Requirement → What does the data read, word for word, from the line containing "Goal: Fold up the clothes" through its final line? Give those lines only.
....................
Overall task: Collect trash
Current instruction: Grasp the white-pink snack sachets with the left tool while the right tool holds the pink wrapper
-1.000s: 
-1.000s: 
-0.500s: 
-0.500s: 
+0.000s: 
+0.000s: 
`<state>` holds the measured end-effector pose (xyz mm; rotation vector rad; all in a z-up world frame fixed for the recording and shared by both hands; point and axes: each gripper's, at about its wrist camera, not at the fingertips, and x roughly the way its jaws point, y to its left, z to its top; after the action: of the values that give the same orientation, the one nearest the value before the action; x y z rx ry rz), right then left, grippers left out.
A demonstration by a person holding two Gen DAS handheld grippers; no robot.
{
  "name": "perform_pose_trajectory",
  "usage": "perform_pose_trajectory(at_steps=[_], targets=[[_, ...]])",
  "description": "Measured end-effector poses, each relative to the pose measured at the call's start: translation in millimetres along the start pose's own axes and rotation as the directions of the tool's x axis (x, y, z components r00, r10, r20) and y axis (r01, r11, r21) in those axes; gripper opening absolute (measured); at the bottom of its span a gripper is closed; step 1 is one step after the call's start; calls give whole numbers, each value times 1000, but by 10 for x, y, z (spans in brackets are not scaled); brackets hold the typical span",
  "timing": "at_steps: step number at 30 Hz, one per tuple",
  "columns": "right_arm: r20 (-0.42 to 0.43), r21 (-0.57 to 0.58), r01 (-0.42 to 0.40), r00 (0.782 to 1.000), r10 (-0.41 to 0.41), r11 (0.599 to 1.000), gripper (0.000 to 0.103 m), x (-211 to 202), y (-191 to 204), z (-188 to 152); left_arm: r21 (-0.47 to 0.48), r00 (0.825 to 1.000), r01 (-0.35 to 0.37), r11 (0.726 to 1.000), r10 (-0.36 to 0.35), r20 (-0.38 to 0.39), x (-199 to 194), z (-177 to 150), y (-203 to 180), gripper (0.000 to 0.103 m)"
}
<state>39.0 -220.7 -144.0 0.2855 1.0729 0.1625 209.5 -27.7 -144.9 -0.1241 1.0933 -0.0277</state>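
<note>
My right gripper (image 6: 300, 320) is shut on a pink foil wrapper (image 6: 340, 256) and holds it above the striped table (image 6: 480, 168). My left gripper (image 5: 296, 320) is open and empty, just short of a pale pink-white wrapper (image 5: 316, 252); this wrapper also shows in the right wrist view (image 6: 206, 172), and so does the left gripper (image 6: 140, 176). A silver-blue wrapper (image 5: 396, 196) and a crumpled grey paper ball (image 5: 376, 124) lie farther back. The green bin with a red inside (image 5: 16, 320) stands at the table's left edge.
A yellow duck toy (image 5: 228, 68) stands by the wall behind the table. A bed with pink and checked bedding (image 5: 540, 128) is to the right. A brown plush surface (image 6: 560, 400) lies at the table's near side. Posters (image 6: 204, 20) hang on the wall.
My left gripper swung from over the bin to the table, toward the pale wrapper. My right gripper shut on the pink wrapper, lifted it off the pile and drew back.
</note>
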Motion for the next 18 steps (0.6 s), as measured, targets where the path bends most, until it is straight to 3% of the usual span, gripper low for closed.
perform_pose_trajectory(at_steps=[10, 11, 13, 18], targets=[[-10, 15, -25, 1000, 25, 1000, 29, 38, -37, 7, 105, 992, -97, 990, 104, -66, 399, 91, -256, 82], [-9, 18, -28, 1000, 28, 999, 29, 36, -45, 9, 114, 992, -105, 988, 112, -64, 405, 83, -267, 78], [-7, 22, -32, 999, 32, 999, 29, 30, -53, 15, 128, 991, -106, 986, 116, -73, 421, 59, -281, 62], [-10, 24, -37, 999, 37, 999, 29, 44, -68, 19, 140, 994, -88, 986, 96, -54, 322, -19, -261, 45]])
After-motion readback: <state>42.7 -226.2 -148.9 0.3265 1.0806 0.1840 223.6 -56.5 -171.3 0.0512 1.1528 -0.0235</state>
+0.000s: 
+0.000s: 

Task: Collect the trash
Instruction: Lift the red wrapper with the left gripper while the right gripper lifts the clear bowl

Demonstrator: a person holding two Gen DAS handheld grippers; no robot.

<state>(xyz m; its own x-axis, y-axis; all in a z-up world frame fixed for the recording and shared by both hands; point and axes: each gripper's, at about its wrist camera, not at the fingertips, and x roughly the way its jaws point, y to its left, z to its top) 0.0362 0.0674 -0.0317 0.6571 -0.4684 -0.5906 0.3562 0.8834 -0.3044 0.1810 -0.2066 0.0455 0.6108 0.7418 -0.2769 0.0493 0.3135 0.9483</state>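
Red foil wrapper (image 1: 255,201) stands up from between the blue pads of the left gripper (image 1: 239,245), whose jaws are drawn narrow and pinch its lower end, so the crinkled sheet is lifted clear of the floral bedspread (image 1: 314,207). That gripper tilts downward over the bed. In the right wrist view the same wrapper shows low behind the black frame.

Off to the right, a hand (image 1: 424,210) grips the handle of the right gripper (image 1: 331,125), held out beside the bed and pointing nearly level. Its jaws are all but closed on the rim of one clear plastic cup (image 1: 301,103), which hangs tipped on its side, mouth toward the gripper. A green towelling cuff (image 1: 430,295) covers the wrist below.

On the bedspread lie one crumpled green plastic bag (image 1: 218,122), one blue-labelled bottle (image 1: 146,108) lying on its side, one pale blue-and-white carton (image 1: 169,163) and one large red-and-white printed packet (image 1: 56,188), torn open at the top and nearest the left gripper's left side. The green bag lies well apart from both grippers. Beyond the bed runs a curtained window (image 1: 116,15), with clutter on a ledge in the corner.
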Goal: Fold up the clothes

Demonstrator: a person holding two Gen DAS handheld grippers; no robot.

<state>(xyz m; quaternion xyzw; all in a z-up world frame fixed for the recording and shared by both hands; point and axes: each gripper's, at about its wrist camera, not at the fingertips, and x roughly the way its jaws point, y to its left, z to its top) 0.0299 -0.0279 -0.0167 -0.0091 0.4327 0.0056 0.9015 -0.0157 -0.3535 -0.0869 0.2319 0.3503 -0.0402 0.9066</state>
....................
Result for this task →
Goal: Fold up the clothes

Demonstrator: a person holding two Gen DAS handheld grippers; no robot.

<state>(xyz m; quaternion xyzw; all in a z-up world frame fixed for the recording and shared by both hands; point and axes: each gripper's, at about its wrist camera, not at the fingertips, and x roughly the way its jaws point, y to its left, z to its top) 0.0299 -0.0279 -0.0167 -0.0091 0.4327 0.0056 0.9015 -0.0157 -0.3535 -0.0869 0.2319 0.3503 -0.0402 0.9066</state>

This exercise has no more to it.